**GOAL OF THE EXERCISE**
Tally the lines below that contain the word "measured", and give only that number.

[Stored records]

☆ ☆ ☆ ☆ ☆

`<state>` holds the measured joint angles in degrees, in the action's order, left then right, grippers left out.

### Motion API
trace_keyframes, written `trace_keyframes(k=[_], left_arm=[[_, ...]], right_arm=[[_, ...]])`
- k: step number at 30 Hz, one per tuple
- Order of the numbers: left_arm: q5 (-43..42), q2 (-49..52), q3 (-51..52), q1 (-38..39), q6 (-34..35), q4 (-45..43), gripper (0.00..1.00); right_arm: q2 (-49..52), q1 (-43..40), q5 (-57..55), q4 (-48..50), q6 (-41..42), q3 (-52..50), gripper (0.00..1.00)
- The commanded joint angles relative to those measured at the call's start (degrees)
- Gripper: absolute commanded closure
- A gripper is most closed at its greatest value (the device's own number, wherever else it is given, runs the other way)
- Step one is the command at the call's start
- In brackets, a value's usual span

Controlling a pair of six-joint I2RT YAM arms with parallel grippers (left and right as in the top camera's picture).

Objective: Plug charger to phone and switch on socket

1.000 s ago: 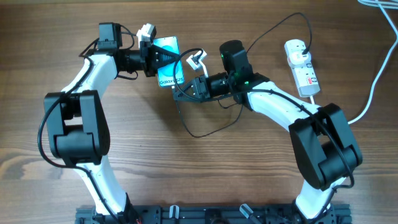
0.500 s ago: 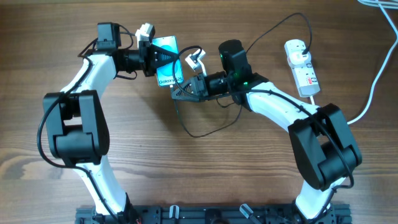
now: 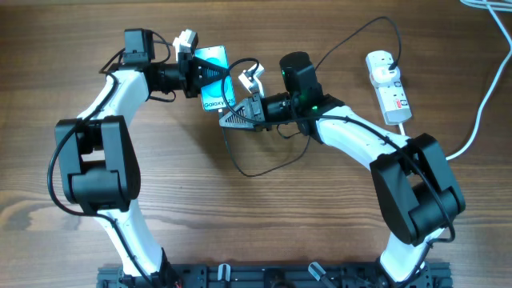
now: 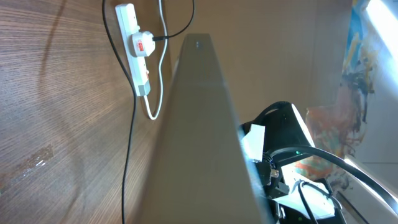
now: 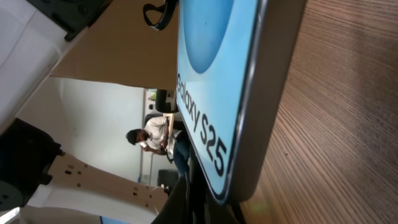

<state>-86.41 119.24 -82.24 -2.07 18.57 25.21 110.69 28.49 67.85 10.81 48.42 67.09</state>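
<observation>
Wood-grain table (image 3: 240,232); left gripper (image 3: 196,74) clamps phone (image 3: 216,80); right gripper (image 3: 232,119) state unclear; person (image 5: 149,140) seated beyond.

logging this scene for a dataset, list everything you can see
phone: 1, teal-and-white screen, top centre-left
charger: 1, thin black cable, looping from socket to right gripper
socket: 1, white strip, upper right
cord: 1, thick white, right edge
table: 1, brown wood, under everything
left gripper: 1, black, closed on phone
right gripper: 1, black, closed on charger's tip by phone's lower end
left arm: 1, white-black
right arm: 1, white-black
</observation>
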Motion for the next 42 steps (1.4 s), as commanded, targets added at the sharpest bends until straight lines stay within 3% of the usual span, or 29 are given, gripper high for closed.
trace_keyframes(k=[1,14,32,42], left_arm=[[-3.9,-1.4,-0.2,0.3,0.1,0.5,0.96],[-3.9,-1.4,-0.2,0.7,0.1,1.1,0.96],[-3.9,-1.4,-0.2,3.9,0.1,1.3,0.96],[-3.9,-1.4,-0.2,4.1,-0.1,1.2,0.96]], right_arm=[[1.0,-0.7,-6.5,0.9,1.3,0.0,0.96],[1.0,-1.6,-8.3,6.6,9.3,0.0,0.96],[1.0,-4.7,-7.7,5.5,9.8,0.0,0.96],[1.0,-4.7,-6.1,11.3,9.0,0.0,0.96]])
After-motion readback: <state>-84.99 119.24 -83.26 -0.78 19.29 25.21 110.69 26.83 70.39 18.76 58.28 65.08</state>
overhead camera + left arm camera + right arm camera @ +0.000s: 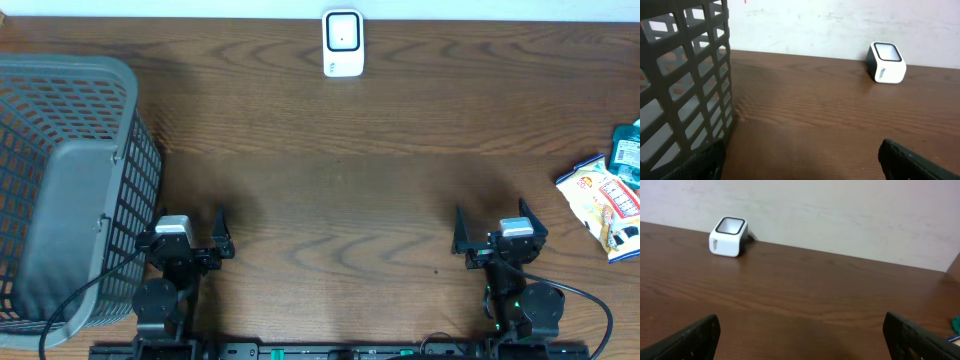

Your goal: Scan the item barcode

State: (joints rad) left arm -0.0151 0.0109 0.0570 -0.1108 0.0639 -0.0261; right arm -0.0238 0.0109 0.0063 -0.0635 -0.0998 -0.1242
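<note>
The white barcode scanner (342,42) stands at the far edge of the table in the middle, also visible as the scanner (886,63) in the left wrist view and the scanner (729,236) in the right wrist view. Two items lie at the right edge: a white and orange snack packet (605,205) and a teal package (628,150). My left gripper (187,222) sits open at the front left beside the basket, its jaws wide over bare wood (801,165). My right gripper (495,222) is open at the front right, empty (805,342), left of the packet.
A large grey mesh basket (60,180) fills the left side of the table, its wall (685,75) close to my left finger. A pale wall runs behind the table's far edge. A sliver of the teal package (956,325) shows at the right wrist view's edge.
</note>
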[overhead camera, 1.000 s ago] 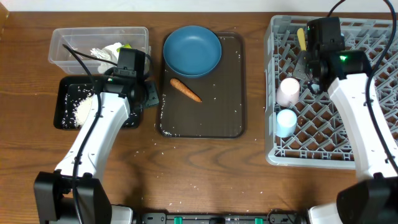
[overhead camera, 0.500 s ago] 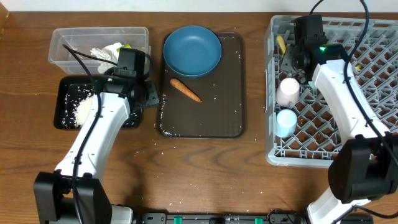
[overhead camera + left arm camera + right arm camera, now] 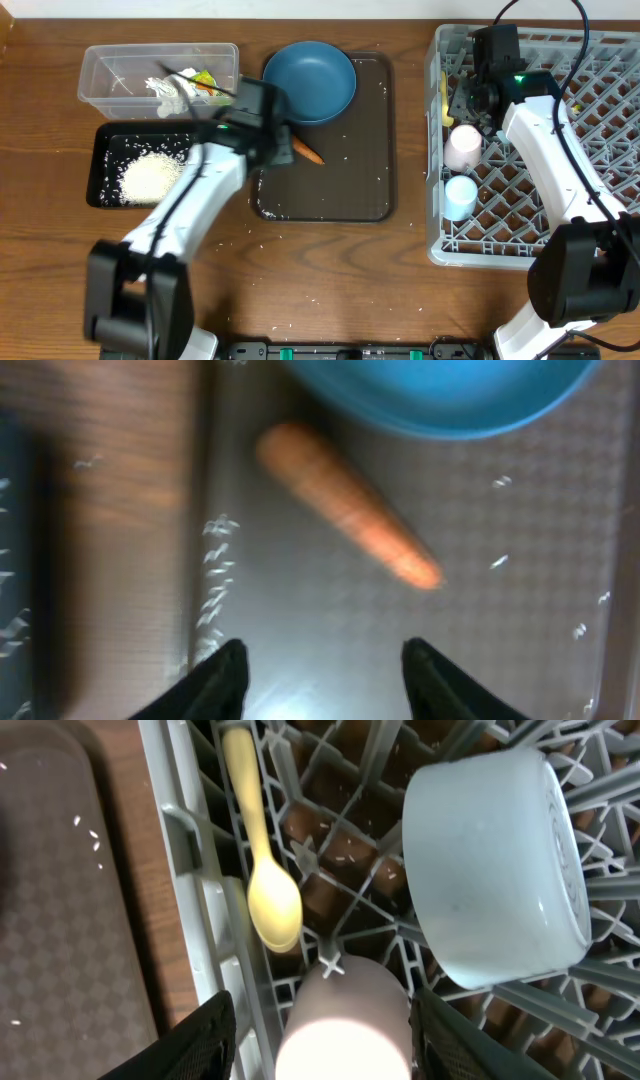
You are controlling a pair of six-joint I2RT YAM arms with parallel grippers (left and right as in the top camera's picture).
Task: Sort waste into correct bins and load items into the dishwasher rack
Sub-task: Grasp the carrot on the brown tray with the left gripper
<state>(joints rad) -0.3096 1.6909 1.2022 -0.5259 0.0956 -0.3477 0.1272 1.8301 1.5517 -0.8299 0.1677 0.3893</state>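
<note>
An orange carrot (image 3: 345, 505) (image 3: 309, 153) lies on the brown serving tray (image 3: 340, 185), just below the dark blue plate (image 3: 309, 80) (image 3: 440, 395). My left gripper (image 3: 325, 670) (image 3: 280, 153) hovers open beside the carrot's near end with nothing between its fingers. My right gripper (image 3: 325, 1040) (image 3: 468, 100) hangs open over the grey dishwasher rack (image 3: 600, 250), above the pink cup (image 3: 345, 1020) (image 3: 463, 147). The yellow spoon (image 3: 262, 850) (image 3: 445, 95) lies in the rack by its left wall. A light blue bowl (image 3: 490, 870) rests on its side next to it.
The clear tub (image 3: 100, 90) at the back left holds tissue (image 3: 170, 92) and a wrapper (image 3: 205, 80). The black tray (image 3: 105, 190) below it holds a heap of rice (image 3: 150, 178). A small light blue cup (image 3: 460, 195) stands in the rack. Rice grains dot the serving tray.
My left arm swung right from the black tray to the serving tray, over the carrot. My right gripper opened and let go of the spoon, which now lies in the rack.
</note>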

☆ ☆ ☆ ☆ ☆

**RESULT**
2